White peaches or yellow peaches?


----------



## Guest

Yellow




Incandescent or Florescent

Kitn


----------



## studioalamode

incandescent (sorry - I can't see well with the others!)

Julia Roberts or Sandra Bullock?


----------



## Guest

Sandra Bullock

Dick Van Dyke or Bill Cosby 
I guess dick is a bad word.


----------



## Sibi

Bill Cosby

Chocolate chip or Mint Chocolate Chip ice cream


----------



## IrishLass

Mint chocolate chip

Jay Leno or Cocan O'Brian?


----------



## SimplyE

Leno!

Scuba or snorkle?


----------



## Guest

Snorkle



Iced Tea or Lemonade


----------



## Sibi

Lemonade


Sweet or Salty


----------



## Tabitha

sweet

vampires or werewolves


----------



## Guest

Vampires

Angelina Jolie or  Meg Ryan


----------



## IrishLass

Meg Ryan

Sean Connery or Daniel Craig (as Bond)?


----------



## SimplyE

Be still my heart!  Connery!

Belushi or Aykroyd?


----------



## IrishLass

Aykroyd

Saturday Night Live or the good ole Carol Burnette Show?


----------



## Guest

Carol Burnett




Red Green or Home Improvement


----------



## SimplyE

Since I have no idea what red green is, i go for home improvement.

PC or Mac?


----------



## Guest

SimplyE said:
			
		

> Since I have no idea what red green is, i go for home improvement.
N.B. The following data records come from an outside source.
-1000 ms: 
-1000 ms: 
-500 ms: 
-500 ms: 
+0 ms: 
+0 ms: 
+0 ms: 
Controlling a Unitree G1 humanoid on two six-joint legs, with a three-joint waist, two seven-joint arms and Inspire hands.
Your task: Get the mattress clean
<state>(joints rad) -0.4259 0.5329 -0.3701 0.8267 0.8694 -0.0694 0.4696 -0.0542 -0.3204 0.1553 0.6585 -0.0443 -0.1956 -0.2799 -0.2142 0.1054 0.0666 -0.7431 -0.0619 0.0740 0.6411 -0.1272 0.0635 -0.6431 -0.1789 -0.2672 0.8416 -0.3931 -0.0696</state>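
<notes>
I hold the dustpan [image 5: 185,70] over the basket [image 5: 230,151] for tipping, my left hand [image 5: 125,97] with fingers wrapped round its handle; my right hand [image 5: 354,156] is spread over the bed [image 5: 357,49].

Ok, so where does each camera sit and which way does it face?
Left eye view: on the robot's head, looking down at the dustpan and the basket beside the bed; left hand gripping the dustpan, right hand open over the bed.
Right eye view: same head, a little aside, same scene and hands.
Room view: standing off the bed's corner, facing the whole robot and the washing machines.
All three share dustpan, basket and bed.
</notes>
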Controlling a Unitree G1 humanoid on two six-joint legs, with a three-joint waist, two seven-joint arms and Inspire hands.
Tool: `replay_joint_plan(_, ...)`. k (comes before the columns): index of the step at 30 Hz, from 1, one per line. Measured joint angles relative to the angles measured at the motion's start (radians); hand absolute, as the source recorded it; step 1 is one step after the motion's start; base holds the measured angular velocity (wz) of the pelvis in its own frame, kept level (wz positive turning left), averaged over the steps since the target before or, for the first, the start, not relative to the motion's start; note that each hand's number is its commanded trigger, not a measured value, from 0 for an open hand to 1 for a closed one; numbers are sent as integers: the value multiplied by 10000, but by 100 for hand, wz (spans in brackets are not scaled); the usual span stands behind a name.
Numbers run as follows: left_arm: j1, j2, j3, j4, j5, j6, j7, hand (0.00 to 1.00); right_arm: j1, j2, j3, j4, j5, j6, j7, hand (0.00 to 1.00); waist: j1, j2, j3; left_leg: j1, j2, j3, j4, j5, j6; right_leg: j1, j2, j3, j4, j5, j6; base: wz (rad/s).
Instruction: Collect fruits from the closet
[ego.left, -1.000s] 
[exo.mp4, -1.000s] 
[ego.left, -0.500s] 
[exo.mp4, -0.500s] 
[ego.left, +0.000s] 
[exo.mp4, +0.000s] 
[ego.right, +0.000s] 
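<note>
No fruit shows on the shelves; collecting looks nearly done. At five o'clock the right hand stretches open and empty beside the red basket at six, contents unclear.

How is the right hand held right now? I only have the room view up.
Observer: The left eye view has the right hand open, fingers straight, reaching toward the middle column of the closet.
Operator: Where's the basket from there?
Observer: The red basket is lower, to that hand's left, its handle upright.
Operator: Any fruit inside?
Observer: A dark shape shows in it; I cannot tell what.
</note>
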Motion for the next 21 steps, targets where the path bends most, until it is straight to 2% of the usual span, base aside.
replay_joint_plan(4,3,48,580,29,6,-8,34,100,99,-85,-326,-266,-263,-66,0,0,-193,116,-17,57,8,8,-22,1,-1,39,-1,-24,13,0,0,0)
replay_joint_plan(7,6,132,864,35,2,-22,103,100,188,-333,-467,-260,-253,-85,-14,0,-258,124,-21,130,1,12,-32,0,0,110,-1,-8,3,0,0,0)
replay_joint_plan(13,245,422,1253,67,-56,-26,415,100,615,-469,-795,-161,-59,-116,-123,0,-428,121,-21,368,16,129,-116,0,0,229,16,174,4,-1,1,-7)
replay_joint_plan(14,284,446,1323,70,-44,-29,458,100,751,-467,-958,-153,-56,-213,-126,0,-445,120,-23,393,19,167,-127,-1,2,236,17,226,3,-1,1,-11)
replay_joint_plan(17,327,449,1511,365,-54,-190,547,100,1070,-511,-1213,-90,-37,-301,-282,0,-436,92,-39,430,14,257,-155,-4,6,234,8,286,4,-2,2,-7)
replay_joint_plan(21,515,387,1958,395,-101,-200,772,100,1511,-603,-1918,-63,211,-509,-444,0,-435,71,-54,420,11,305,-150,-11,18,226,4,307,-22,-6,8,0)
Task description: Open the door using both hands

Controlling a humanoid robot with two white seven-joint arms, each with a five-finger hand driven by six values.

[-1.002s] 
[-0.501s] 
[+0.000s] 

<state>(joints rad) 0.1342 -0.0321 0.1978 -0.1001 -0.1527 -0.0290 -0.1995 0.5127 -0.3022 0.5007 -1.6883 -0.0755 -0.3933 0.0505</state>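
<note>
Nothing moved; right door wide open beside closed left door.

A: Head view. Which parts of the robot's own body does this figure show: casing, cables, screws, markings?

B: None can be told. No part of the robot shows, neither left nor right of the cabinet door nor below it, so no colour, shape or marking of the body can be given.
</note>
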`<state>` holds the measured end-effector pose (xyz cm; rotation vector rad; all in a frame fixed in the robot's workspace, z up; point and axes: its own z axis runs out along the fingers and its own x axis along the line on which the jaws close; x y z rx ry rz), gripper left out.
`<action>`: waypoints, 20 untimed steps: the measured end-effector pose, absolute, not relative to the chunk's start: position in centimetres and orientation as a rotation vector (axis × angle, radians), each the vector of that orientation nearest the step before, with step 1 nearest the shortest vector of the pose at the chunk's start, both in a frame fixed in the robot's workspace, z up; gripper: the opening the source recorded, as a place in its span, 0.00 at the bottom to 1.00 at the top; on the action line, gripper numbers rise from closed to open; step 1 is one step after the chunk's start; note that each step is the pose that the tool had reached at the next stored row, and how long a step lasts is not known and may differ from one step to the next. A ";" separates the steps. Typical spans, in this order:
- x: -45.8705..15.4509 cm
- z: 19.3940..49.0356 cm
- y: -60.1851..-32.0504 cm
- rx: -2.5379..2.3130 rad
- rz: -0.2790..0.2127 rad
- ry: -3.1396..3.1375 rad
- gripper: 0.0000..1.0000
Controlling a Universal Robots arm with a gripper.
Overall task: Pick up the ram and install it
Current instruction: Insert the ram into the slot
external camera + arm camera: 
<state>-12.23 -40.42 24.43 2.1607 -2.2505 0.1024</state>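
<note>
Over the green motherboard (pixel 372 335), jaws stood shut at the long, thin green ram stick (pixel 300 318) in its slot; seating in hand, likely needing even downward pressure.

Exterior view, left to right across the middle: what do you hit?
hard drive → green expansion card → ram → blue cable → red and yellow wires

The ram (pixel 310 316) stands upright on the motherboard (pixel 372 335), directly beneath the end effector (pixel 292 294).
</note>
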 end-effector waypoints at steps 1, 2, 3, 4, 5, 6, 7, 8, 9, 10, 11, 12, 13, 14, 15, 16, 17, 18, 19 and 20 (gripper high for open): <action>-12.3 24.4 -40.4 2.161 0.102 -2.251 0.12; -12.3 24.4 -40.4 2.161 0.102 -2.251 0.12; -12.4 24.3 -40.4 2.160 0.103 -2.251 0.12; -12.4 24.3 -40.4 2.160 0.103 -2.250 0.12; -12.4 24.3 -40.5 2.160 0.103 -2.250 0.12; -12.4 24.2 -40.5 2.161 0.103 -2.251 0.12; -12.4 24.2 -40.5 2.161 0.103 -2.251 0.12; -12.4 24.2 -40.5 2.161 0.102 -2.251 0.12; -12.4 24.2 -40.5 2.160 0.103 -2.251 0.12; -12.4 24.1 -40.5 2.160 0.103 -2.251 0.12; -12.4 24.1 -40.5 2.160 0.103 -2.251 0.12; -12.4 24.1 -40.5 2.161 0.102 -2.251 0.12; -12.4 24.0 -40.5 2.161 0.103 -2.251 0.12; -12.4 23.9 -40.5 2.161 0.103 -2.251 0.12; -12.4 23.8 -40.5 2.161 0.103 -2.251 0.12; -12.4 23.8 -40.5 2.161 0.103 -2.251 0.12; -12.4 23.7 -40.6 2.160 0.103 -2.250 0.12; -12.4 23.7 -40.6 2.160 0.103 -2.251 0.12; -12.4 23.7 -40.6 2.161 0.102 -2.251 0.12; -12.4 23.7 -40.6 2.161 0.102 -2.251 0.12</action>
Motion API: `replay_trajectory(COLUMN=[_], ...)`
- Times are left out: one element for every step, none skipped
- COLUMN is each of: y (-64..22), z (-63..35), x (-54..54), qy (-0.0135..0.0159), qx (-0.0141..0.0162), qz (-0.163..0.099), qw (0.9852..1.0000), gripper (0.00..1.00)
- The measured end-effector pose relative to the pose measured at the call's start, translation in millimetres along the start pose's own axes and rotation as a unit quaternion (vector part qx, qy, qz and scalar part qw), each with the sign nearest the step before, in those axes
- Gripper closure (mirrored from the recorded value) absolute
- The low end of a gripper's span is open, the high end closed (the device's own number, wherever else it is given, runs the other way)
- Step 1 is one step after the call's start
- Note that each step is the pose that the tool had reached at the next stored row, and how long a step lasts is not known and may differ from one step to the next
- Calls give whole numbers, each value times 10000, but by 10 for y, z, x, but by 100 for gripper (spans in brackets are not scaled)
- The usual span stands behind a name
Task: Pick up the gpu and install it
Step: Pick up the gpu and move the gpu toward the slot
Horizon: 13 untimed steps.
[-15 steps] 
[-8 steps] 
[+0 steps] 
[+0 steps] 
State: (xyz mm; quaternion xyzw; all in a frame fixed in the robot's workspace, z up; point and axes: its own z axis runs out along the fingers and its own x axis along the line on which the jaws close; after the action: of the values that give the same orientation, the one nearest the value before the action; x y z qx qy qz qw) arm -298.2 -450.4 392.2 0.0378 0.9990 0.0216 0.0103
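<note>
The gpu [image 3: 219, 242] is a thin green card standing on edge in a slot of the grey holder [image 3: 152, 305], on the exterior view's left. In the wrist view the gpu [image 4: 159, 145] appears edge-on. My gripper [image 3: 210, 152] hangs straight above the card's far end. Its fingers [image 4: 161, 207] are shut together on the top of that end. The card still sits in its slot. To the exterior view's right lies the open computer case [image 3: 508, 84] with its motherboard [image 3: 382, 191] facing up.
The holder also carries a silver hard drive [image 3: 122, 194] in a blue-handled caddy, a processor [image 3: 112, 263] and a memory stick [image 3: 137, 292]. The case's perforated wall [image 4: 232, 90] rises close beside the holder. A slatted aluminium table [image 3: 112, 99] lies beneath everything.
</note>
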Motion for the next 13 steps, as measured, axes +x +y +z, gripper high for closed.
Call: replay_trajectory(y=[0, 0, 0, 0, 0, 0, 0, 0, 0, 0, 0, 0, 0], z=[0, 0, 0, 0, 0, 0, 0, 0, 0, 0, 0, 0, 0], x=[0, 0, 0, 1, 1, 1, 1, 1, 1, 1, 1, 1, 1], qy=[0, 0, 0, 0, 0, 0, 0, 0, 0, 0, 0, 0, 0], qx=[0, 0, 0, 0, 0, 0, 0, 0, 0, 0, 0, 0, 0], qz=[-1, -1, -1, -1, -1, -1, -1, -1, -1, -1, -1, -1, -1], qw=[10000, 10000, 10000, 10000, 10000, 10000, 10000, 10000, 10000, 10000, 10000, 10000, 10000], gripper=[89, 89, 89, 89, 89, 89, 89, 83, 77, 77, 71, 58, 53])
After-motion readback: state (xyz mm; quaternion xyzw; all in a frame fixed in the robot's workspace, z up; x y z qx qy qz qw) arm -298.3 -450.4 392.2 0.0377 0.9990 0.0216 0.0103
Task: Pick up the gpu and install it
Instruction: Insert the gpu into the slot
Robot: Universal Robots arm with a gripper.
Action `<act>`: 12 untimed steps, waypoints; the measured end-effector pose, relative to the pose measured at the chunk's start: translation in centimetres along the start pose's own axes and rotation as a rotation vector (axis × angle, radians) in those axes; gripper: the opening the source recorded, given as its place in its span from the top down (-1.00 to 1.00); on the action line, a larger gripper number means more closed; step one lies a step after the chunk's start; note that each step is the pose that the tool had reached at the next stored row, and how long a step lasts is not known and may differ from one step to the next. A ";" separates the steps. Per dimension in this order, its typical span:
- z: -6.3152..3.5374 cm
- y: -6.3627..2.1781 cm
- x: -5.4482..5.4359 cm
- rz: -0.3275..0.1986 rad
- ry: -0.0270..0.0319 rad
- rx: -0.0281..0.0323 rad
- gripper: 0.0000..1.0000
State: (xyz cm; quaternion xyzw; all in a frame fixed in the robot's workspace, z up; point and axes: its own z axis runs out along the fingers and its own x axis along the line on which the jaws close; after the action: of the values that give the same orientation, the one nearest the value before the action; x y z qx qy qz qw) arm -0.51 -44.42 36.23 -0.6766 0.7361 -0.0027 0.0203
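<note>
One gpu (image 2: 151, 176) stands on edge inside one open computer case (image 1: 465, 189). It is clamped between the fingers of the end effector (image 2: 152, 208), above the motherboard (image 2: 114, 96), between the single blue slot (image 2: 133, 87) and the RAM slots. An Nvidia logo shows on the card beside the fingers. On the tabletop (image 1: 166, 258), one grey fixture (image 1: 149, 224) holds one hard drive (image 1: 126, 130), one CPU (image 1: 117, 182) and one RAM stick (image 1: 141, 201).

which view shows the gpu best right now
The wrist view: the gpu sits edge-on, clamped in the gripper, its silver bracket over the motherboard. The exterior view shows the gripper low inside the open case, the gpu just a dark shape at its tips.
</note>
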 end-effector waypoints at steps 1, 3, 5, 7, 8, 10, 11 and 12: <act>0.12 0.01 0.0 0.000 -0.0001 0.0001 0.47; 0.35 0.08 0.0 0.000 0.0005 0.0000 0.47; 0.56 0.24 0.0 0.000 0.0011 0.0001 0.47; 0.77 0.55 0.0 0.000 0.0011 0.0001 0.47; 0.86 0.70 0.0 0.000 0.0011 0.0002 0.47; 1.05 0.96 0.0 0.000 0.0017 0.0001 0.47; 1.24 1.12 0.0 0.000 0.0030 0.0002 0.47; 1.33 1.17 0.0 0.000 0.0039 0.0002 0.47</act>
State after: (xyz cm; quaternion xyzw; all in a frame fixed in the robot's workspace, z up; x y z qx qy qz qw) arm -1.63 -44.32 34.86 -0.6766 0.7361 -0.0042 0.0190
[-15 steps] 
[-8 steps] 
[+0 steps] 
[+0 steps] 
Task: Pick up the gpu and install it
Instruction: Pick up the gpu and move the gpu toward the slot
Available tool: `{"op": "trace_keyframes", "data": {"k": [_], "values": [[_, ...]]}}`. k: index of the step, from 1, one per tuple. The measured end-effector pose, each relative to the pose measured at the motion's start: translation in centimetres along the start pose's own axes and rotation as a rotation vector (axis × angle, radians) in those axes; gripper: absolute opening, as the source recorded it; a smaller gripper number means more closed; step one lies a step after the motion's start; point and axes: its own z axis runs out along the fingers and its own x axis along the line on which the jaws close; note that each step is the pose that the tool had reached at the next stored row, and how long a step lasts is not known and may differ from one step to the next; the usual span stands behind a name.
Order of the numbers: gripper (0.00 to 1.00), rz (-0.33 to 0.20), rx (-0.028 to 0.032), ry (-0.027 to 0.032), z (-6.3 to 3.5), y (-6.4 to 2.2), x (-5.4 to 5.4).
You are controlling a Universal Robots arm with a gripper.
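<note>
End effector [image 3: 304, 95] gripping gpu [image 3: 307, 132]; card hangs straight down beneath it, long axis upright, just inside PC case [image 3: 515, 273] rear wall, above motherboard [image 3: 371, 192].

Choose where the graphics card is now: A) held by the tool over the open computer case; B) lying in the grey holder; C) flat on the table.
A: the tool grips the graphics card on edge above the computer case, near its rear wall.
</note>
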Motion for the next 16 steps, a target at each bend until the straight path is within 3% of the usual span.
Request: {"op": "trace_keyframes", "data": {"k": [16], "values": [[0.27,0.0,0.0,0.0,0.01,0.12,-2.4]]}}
He is a fix everything with duct tape guy, he might be only in Canada.sorry
> 
> PC or Mac?



PC


----------



## IrishLass

The Red Green Show is very popular in our household!

Kitn- you forgot to post a 'This or That' question.  :wink:


----------



## Guest

IrishLass said:
			
		

> The Red Green Show is very popular in our household!
> 
> Kitn- you forgot to post a 'This or That' question.  :wink:



DOH!!


Heinz 57 or Purebred.


----------



## IrishLass

Heinz 57 (only because I haven't ever tried Purebread)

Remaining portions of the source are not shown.